Luís entraîna Tomás dans la deuxième salle et le conduisit jusqu’à une immense table en bois sombre installée dans un coin. Peu de gens fréquentaient la bibliothèque à cette heure-là, si bien que les deux professeurs se sentirent à l’aise ; seuls deux visiteurs admiraient les rayons de la troisième salle, tandis qu’un fonctionnaire époussetait le dos des livres au premier étage de la deuxième salle.
Luís s’installa sur son siège et croisa les jambes.
— Alors, dites-moi, professeur. Que se passe-t-il ?
— Je viens de rentrer du Tibet, où j’ai rencontré un moine bouddhiste nommé Tenzing Thubten. Il leva un sourcil, inquisiteur. Vous connaissez ce nom, je présume…
Le physicien chercha à feindre, mais fut très vite trahi. Il était évident qu’il connaissait Tenzing.
— Eh bien… oui, bredouilla-t-il, en réalisant qu’il était tombé dans le piège. Et alors ?
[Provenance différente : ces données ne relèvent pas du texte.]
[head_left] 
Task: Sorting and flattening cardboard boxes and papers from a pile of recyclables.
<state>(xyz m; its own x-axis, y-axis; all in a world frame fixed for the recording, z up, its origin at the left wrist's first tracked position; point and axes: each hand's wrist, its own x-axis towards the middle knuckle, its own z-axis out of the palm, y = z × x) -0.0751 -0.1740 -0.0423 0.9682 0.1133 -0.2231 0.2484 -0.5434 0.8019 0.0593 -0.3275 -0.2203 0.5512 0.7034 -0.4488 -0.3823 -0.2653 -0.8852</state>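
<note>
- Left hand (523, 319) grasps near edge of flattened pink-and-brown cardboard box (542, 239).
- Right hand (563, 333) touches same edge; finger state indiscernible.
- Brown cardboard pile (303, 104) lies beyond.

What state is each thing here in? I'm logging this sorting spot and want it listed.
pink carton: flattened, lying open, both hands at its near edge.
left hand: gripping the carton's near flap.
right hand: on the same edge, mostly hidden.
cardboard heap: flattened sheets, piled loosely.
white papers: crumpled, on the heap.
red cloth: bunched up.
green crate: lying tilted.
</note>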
Tomás se redressa sur sa chaise.
— Écoutez, professeur Rocha, le mieux serait peut-être de ne plus tourner autour du pot, dit-il, en baissant la voix et en parlant très vite. J’ai été contacté il y a quelque temps pour déchiffrer un texte énigmatique signé de la main d’Albert Einstein. Le texte s’intitule La Formule de Dieu et, comme vous devez très bien le savoir, il était en la possession du professeur Siza et a été dérobé au moment où le professeur a disparu. Ce que vous ignorez sans doute, c’est que j’ai fini par le localiser à Téhéran.
Luís écarquilla les yeux.
— À Téhéran ?
— Oui.
— Mais… Comment ?
— Peu importe. Ce qui compte, c’est de l’avoir retrouvé.